§ **Description of the task**: Below are some records; repeat them all exactly, minus the pictures.

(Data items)

--- --- ---

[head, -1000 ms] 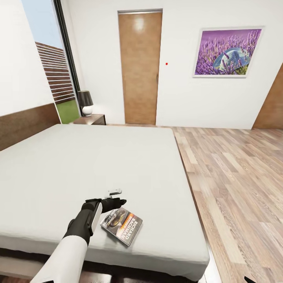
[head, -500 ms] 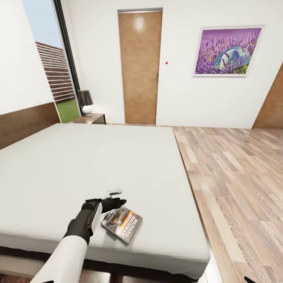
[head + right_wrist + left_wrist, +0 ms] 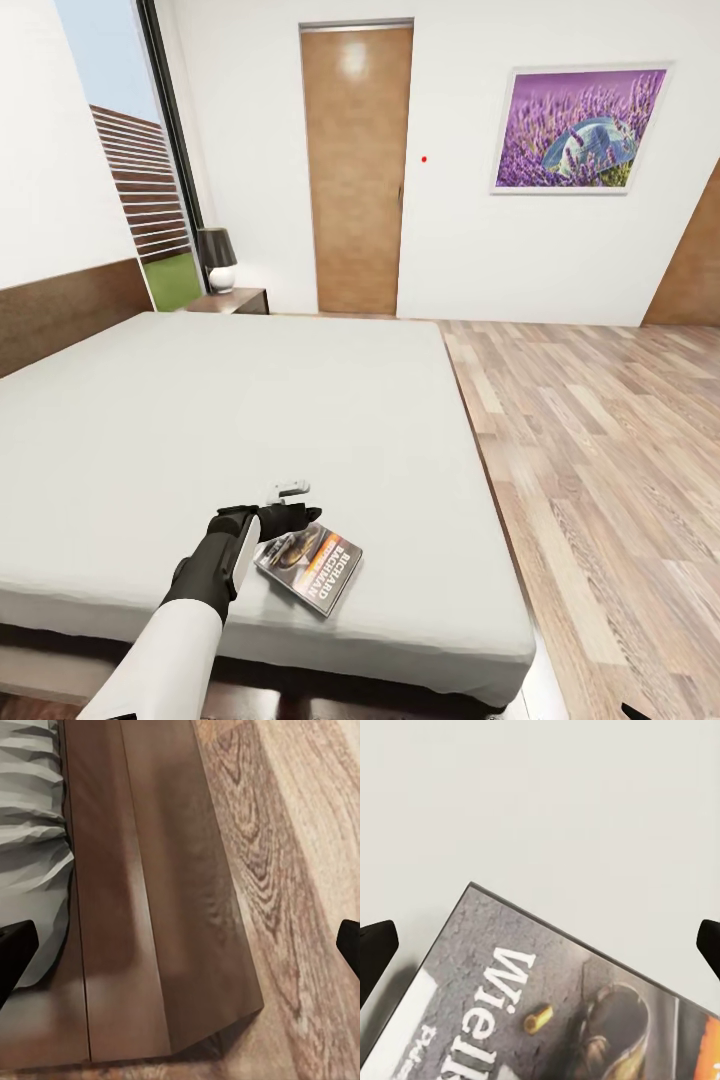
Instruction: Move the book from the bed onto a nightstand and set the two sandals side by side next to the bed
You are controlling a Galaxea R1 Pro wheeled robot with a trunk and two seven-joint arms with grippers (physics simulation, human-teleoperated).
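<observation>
I hold the left gripper [image 3: 292, 517] spread wide above the book [image 3: 311, 568], which lies near the bed's [image 3: 300, 420] foot edge; bare mattress stretches beyond. My right gripper [image 3: 180, 945], also open, hangs over the bed frame [image 3: 142, 907] and floor [image 3: 300, 870].

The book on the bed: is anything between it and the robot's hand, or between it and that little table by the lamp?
Nothing visible. The left gripper hangs open over the book, and only bare bed lies toward the nightstand.

book [image 3: 312, 568] on bed [image 3: 200, 420], nightstand [image 3: 232, 302] behind
</observation>
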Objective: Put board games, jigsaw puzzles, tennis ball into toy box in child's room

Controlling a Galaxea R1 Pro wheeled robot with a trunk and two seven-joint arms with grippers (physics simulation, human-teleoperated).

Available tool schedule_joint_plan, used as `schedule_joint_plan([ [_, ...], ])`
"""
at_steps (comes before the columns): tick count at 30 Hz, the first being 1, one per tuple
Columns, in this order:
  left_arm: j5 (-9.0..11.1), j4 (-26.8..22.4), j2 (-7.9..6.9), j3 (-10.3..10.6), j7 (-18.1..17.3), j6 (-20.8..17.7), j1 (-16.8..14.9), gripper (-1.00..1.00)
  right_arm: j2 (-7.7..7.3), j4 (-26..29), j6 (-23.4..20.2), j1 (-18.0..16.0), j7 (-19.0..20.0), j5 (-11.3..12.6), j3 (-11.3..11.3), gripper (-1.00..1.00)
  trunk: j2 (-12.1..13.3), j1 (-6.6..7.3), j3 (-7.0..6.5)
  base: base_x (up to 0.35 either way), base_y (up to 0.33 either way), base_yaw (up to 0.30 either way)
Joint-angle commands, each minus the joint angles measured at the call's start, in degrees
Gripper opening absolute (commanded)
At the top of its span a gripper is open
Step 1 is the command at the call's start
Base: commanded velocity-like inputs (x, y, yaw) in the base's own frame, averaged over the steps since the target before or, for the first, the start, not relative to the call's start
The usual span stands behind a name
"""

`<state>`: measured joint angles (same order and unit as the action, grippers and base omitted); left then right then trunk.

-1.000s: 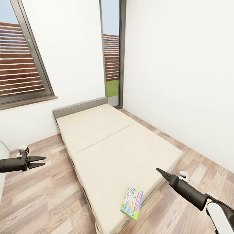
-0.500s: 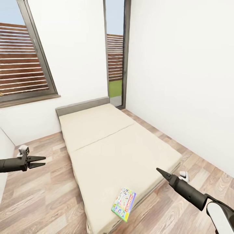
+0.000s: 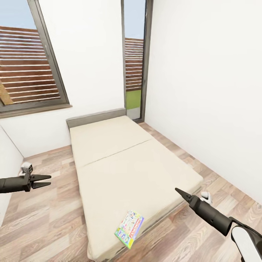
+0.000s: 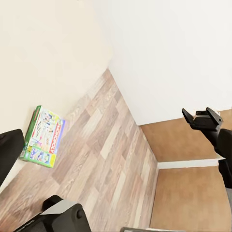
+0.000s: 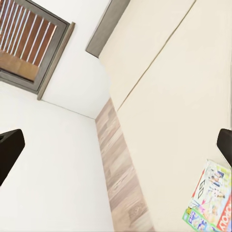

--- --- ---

§ **Problem solution**:
[head, -1000 ms] 
[head, -500 ms] 
[head + right_wrist + left_wrist, +0 ms] 
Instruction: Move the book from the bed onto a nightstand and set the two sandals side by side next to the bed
You are controlling a Galaxea R1 Pro wheeled robot with a trunk and two seven-joint arms with grippers (physics simulation, human-teleoperated).
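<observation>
I hold the left gripper [image 3: 292, 517] spread wide above the book [image 3: 311, 568], which lies near the bed's [image 3: 300, 420] foot edge; bare mattress stretches beyond. My right gripper [image 3: 180, 945], also open, hangs over the bed frame [image 3: 142, 907] and floor [image 3: 300, 870].

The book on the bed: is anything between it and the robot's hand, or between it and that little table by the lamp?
Nothing visible. The left gripper hangs open over the book, and only bare bed lies toward the nightstand.

book [image 3: 312, 568] on bed [image 3: 200, 420], nightstand [image 3: 232, 302] behind
</observation>
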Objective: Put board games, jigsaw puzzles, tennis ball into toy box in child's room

Controlling a Galaxea R1 Pro wheeled robot with a trunk and two seven-joint arms with grippers (physics simulation, human-teleoperated).

Available tool schedule_joint_plan, used as `schedule_joint_plan([ [_, ...], ])`
"""
at_steps (comes before the columns): tick count at 30 Hz, the first being 1, one per tuple
Columns, in this order:
  left_arm: j5 (-9.0..11.1), j4 (-26.8..22.4), j2 (-7.9..6.9), j3 (-10.3..10.6), j7 (-18.1..17.3), j6 (-20.8..17.7), j1 (-16.8..14.9), gripper (-1.00..1.00)
  right_arm: j2 (-7.7..7.3), j4 (-26..29), j6 (-23.4..20.2), j1 (-18.0..16.0), j7 (-19.0..20.0), j5 (-11.3..12.6), j3 (-11.3..11.3), gripper (-1.00..1.00)
  trunk: j2 (-12.1..13.3), j1 (-6.6..7.3), j3 (-7.0..6.5)
  base: base_x (up to 0.35 either way), base_y (up to 0.33 either way), base_yaw (up to 0.30 either way)
Joint-angle commands, each minus the joint angles measured at the call's start, in degrees
Gripper opening absolute (commanded)
At the top of its span a gripper is open
Step 1 is the command at the call's start
Base: commanded velocity-like inputs (x, y, yaw) in the base's own frame, averaged over the steps since the target before or, for the first, the start, not relative to the call's start
The usual span stands behind a name
"""

`<state>`: measured joint angles (same order and unit as the action, grippers and base omitted); left then right then trunk.

-1.000s: 
-0.500s: 
+0.000s: 
+0.000s: 
+0.000s: 

Nothing else remains for the exercise.